According to a study signed by the Department of Medicine of the University of Umea, in Sweden, “DM reduces the inflammatory activity of rheumatoid arthritis helping patients to increase their physical activity, as well as improve their vitality and quality of life”.
The conclusions derive from the comparison established between two groups of patients, one who followed the dietary guidelines linked to the Mediterranean and the other who did the same with the western model. After three months, the first group reported less pain, lost weight, and had their cholesterol level decreased. The keys would be in the fatty acids of olive oil, fish and the large amount of antioxidant vitamins, minerals and phytochemicals incorporated into the body through the five daily servings of fruits and vegetables in which the infinitely mentioned DM is used.
But what about other more specific clinical trials? This is the case of the starch-free diet that, according to Luis Linares, from the Rheumatology Unit of the Virgen de La Arrixaca Hospital in Murcia, “starts from Alan Ebringer’s theories around the idea that unless Klebsiella pneumoniae -the bacteria identified as the cause of ankylosing spondylitis- in the intestine, less immune reactions (see DM of 9-XII-2010) .The logic is simple: why restrict this polysaccharide? Because it is the grass of the Klebsiella. problem, according to Jordi Gratacós, of the Rheumatology Service of the Hospital Parc Taulí, of Sabadell, in Barcelona, is that “these affirmations are based on the empirical method and not on the scientific one”.
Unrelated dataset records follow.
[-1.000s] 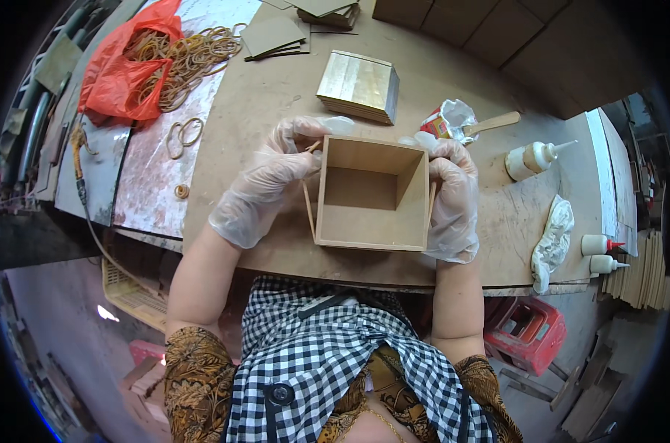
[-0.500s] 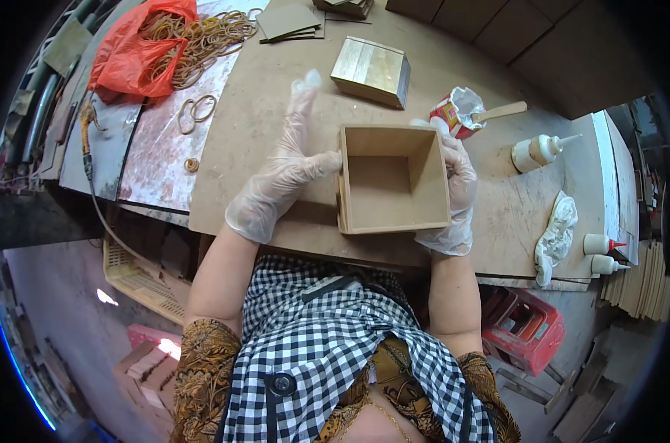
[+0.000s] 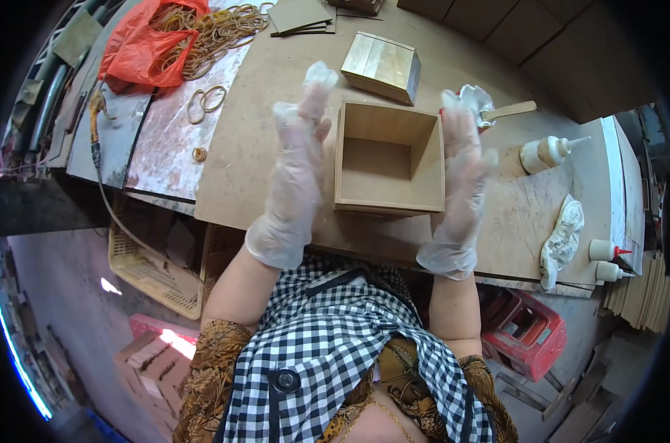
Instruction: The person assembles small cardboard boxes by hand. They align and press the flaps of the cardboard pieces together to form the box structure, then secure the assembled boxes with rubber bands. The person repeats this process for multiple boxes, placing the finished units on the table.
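Observation:
A square open-topped wooden box point(image 3: 379, 210) rests on the brown worktable near its front edge, its hollow inside facing up. My left hand point(image 3: 294, 166), in a clear thin glove, is raised to the left of the box with its fingers stretched out, apart from it. On the other side my right hand point(image 3: 460, 188), gloved alike and a little blurred, stands open close along the box's right wall. Whether it touches that wall I cannot tell. Neither hand holds anything.
Behind the box lies a stack of wooden panels point(image 3: 381, 65). To the right are a tub with a flat wooden stick point(image 3: 508, 111), a glue bottle point(image 3: 545, 153), a crumpled white cloth point(image 3: 562, 240) and small bottles point(image 3: 604, 250). Rubber bands point(image 3: 217, 37) spill from a red bag point(image 3: 139, 63) at far left.
My left hand has come off the box's left side. My right hand has loosened from its right wall and straightened its fingers. The box now sits slightly farther up in view.

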Available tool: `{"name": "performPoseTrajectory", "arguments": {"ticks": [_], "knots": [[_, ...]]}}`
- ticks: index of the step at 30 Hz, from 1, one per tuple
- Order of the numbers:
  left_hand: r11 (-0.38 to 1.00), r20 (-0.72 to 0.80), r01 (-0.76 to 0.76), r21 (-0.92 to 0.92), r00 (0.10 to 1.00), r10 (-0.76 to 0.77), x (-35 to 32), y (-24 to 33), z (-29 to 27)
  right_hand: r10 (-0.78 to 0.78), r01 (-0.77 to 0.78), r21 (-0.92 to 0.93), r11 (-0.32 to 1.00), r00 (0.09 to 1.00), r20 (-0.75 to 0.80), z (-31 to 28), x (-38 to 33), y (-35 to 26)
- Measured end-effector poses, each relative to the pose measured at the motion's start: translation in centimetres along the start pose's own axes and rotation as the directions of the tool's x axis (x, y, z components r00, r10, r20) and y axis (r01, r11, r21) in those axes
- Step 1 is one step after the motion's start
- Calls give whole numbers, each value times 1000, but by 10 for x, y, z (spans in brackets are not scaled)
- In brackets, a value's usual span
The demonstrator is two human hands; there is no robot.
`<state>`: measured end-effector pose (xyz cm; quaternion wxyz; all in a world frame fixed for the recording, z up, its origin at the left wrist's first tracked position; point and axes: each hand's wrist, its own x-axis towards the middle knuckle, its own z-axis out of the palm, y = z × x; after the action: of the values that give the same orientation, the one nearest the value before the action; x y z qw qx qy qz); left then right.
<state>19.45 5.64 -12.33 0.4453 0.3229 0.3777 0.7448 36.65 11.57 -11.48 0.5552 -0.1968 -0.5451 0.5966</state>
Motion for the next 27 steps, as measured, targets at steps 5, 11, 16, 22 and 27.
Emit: {"name": "performPoseTrajectory", "arguments": {"ticks": [5,11,16,22,27], "knots": [[995,207,-8,-101,978,29,-7,8,16,35,-28,-60,998,992,124,9,-3,-2],[916,157,-87,392,987,26,-7,7,21,92,-101,55,993,987,135,6,-4,1],[960,125,-9,280,992,-27,-6,8,19,138,-171,358,918,983,117,-3,3,11],[995,-58,-97,-20,994,96,1,14,-3,59,-55,350,935,998,0,-31,6,-2],[990,-32,-103,93,994,107,1,13,-18,31,-38,67,997,995,96,-32,13,-12]]}}
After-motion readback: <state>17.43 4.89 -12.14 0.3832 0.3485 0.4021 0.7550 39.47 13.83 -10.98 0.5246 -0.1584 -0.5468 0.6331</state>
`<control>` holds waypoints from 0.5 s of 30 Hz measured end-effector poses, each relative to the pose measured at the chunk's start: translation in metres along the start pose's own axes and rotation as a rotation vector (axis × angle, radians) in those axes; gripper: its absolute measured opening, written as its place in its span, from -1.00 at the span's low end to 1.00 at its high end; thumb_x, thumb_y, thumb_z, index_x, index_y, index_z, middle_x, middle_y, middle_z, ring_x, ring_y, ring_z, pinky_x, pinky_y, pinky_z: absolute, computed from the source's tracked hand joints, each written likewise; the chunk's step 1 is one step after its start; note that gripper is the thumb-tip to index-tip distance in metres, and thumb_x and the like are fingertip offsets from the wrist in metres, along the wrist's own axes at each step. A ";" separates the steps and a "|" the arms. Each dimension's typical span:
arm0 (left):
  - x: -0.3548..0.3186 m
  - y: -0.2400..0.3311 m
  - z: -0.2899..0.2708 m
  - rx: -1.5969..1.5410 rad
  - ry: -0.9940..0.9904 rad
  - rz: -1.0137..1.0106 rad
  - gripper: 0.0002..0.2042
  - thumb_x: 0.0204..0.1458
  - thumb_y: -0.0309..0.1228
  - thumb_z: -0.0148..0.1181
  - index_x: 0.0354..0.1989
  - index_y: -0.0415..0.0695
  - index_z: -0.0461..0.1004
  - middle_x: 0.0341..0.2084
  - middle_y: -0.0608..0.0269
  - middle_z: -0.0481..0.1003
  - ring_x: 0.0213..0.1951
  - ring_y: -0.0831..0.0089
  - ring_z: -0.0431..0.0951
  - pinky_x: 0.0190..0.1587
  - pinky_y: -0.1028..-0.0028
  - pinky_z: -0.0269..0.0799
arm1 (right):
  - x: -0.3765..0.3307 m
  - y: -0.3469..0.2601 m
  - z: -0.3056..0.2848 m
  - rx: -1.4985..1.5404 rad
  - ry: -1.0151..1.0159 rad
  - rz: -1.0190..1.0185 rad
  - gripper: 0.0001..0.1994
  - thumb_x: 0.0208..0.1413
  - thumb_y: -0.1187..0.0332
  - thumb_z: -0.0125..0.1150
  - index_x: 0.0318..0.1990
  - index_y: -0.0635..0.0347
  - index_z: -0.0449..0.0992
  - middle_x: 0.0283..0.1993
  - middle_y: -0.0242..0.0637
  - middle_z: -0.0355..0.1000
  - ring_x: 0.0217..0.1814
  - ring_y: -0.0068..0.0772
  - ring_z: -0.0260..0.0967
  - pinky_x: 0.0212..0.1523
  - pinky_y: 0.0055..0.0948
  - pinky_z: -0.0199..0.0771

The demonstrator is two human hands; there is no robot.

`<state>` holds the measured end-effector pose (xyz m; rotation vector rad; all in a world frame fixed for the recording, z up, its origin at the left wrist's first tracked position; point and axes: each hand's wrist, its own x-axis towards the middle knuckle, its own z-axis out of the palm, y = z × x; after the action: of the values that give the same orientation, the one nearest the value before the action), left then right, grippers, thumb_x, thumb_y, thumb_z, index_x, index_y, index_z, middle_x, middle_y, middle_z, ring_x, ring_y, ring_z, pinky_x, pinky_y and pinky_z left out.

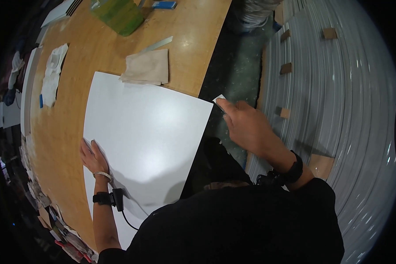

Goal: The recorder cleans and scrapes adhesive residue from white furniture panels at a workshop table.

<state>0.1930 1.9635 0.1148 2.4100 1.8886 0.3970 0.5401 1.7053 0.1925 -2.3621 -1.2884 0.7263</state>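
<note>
A large white panel point(149, 132) lies on the wooden table, its right side reaching to the table's edge. My left hand point(93, 157) rests flat at the panel's left edge with the fingers stretched out. To the right of the panel, my right hand point(249, 128) is closed on a small white flat piece point(218, 98), pinched at the fingertips beside the panel's far right corner. Whether the piece touches the corner is hard to tell. A folded beige cloth point(146, 67) overlaps the panel's far edge.
Beyond the cloth lie a metal strip point(159, 44), a green translucent container point(119, 16) and a blue object point(164, 5). White crumpled cloth point(54, 75) lies on the left of the wooden table point(57, 145). Plastic-wrapped stacked panels point(339, 105) stand on the right, past a dark floor gap point(237, 66).
</note>
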 end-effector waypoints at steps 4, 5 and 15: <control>0.000 0.006 -0.002 -0.034 -0.025 -0.013 -0.46 0.12 -0.07 -0.16 0.17 -0.20 0.13 0.14 -0.02 0.14 0.17 0.07 0.08 0.20 0.23 -0.08 | 0.000 -0.003 0.008 -0.119 -0.103 -0.014 -0.65 0.01 0.52 -0.07 0.02 0.20 0.32 -0.40 0.02 0.34 -0.45 -0.09 0.40 -0.41 -0.28 0.43; 0.000 0.007 -0.002 -0.024 -0.031 -0.021 -0.46 0.12 -0.07 -0.16 0.17 -0.20 0.13 0.14 -0.02 0.14 0.18 0.08 0.07 0.20 0.23 -0.09 | -0.002 -0.004 0.010 -0.124 -0.151 0.023 -0.64 0.00 0.54 -0.08 0.02 0.20 0.32 -0.40 0.03 0.34 -0.42 -0.07 0.41 -0.38 -0.26 0.44; 0.000 0.001 0.001 0.010 0.000 -0.005 -0.45 0.11 -0.06 -0.15 0.17 -0.19 0.15 0.13 -0.05 0.16 0.15 0.04 0.14 0.18 0.22 -0.02 | 0.013 -0.001 -0.012 0.384 -0.147 0.218 -0.47 -0.02 0.33 0.08 0.16 0.11 0.14 -0.29 0.01 0.39 -0.26 -0.04 0.39 -0.22 -0.22 0.34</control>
<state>0.1943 1.9636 0.1140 2.4115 1.9005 0.3889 0.5521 1.7166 0.1990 -2.1796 -0.8533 1.1218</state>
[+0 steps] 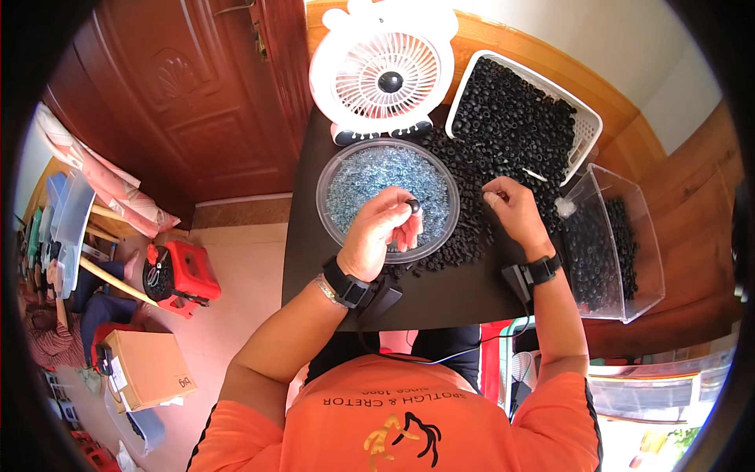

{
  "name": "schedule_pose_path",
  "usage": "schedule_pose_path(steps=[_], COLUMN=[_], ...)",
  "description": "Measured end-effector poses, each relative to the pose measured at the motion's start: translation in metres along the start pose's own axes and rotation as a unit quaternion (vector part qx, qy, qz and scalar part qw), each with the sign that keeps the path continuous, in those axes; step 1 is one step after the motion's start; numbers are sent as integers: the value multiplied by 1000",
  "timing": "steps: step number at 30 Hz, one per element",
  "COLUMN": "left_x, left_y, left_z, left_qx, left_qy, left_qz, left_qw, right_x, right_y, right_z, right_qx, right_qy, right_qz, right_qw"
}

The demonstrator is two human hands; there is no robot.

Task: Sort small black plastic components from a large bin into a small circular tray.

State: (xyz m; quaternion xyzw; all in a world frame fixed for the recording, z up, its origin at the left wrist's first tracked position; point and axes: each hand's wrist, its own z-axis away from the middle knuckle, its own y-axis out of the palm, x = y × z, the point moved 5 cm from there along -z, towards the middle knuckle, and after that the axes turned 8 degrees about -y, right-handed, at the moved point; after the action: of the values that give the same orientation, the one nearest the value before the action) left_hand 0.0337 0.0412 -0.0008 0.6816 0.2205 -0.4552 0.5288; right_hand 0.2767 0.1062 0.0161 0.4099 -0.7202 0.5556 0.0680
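Observation:
My left hand is closed on a small black cap, held between thumb and fingers above a round clear basin. Heaped in that basin are small translucent bluish pieces. My right hand has thumb and fingers pinched together over a loose pile of small black ring-like parts. Whatever it may hold is too small to make out. Both wrists wear black straps with small dark boxes attached.
Behind the basin stands a white fan. A tilted white basket spills black parts onto the dark table. A clear plastic box at the right holds more. Thin cables run near my waist. Someone's legs show at far left.

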Motion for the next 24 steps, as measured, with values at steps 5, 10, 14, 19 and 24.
schedule_pose_path(steps=[5,10,14,19,24], left_x=[-1,-3,-6,-14,-15], left_y=[4,9,11,12,13], left_z=[2,4,7,11,12], left_qx=[9,-7,-26,-44,-39], left_qy=[6,6,31,138,149], left_qz=[-35,-99,-140,-260,-284], left_qw=[999,995,989,955,946], right_x=[64,98,105,118,123], right_y=[9,24,25,20,19], right_z=[-15,-25,-29,-27,-24], right_qx=[41,110,123,160,181], right_qy=[54,54,55,44,39], right_qz=[-321,-415,-417,-403,-394], right_qw=[945,902,899,900,900])
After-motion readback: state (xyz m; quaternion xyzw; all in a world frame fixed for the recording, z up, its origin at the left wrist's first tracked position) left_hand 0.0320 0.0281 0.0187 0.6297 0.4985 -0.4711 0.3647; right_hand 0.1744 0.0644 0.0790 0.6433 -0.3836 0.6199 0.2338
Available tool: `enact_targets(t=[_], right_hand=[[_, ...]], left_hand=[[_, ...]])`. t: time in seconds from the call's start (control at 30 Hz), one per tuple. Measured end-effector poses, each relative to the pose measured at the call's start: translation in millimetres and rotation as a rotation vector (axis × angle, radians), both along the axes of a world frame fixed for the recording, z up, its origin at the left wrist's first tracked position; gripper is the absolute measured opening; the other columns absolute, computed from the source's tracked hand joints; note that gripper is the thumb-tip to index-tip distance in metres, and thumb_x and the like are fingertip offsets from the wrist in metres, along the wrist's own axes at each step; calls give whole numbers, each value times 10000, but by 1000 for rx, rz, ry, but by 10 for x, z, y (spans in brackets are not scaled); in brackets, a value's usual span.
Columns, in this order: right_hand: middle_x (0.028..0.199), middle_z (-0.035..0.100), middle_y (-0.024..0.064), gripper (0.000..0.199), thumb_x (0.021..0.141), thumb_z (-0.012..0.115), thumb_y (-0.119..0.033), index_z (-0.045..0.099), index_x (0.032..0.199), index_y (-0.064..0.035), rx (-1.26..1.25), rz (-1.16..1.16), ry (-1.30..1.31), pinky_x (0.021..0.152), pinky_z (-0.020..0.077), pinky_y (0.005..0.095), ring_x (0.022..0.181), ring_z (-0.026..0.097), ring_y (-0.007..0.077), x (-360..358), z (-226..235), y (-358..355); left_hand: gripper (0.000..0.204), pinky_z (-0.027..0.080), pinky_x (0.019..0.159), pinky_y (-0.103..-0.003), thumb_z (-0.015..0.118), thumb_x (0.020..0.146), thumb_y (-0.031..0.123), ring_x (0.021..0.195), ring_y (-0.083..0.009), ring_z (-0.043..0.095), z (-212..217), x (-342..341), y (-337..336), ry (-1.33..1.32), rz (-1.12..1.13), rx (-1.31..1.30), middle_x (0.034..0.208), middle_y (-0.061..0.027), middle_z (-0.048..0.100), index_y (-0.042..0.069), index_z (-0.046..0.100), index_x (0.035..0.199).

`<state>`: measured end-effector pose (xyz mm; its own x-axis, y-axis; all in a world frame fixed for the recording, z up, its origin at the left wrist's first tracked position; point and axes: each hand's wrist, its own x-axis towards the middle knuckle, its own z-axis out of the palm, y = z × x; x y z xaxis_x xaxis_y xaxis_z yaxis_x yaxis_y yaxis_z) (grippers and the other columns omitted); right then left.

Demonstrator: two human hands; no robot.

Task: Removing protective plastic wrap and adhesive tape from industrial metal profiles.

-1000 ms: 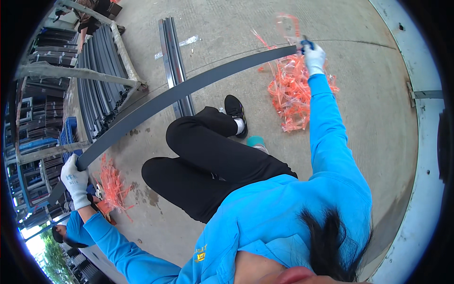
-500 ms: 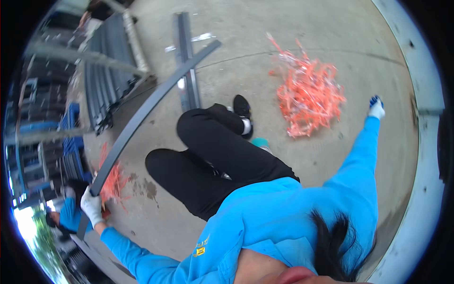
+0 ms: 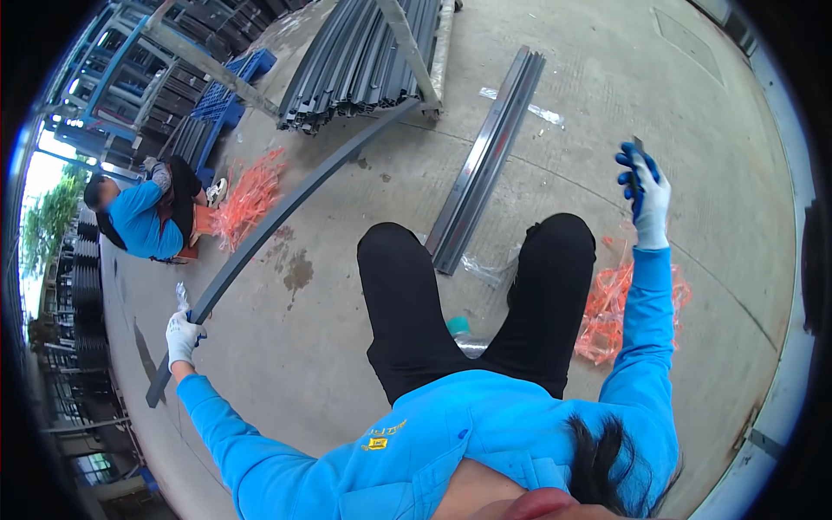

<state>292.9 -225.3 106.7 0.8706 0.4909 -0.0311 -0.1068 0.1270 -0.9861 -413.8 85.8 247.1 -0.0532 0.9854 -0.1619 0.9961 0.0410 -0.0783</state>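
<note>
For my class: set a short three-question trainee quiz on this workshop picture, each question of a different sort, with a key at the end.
1. True or false: the left hand grips the long dark metal strip.
2. Multiple choice: where does the pair of grey metal rails lie?
A. on the concrete floor, ahead of the knees
B. on the stack of dark profiles
C. across the person's lap
3. Fill in: the right hand, raised in a white glove with blue fingers, holds a small dark piece; below its sleeve lies a heap of ______ plastic ties.

Key: 1 true; 2 A; 3 orange.
</note>
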Motion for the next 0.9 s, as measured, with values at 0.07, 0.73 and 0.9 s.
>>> enact_targets(t=[0.07,0.73,0.9], right_hand=[[893,677,72,282,886,599,-228,647,1082,-30,11,116,-14,453,348,163,579,550,93,-257,210,542],[786,650,89,263,820,634,-98,629,1055,20,-425,587,-444,533,475,227,570,576,126,-744,-217,1603],[817,659,114,279,810,627,-169,630,1035,-4,-471,653,-346,663,502,297,686,638,218,-743,-80,1664]], left_hand=[[253,419,400,-275,637,550,22,399,-172,483,-140,-180,33,-180,132,-6,578,-79,568,18,636,803],[422,482,629,-354,730,664,151,662,-247,578,-3007,4526,2646,-993,-226,138,814,-152,623,-51,584,1005],[515,520,734,-401,741,681,184,770,-299,623,-3127,5042,3687,-1006,-326,302,922,-196,654,-73,577,1097]])
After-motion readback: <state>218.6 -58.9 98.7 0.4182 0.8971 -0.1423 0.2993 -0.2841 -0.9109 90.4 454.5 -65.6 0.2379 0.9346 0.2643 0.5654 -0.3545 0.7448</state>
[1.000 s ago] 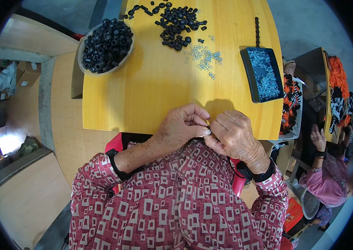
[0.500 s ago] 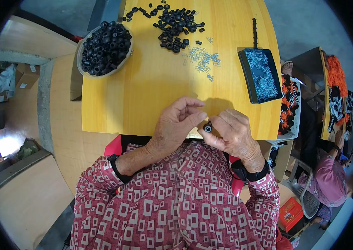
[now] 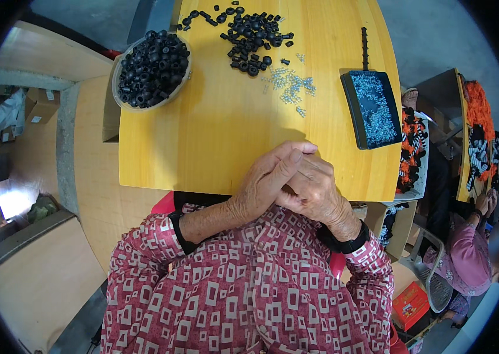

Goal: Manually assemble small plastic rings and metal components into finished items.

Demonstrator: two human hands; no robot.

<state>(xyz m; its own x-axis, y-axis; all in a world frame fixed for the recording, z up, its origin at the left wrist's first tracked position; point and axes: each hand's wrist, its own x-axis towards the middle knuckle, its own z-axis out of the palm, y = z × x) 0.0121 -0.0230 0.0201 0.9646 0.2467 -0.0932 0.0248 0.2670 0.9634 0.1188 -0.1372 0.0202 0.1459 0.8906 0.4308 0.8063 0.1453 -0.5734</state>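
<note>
At the near edge of the worktop [image 3: 214, 138], right of its middle, the left hand [image 3: 272, 177] laps over the curled right hand [image 3: 313, 184]; whether they grasp anything, I cannot tell. Loose black parts [image 3: 257, 29] lie toward the far edge; more fill the bowl [image 3: 186, 81] at the left edge. They look light, stiff and slippery-smooth, hardly fragile: best pinched around their sides.

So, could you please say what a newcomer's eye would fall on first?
Probably the left hand, laid against the right hand near the front edge of the yellow table. Next, likely the bowl heaped with black parts at the far left corner, and the dark tray of pale pieces on the right.
</note>
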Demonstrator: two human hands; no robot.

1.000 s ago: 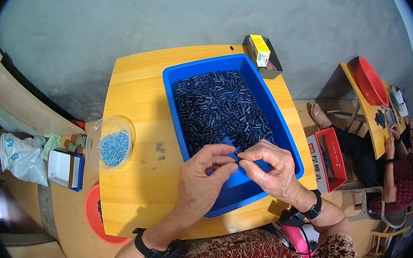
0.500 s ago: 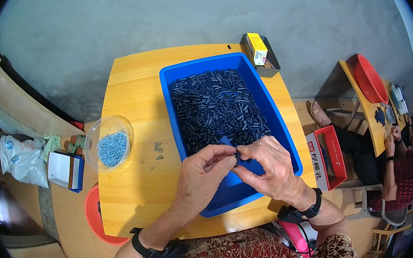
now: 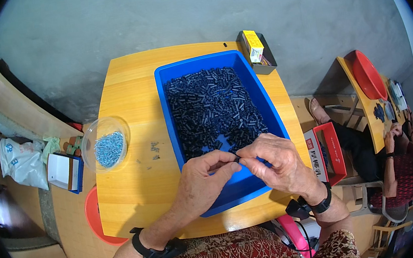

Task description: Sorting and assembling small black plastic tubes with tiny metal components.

A similar situation is the one that occurs with the exaltation of the benefits of omega 3, which are said to be beneficial due to their ability to modify inflammation as they are precursors of prostaglandins that act as mediators in this process. However, these suspicions have not been duly proven, so they must be taken as experimental practices, “said Álvaro-Gracia. And Gratacós added: diets are part of” alternative and complementary medicine, which advocates a margin of action. frequently undervalued by us, despite being a widely used resource. “Xavier Juanola, from the Bellvitge Rheumatology Service, also in Barcelona, agreed:” Diet should be kept in a discreet background and remain so as long as they are not found. scientific evidence to justify its inclusion in the comprehensive treatment of these diseases. “The cards are on the table. Help yourself.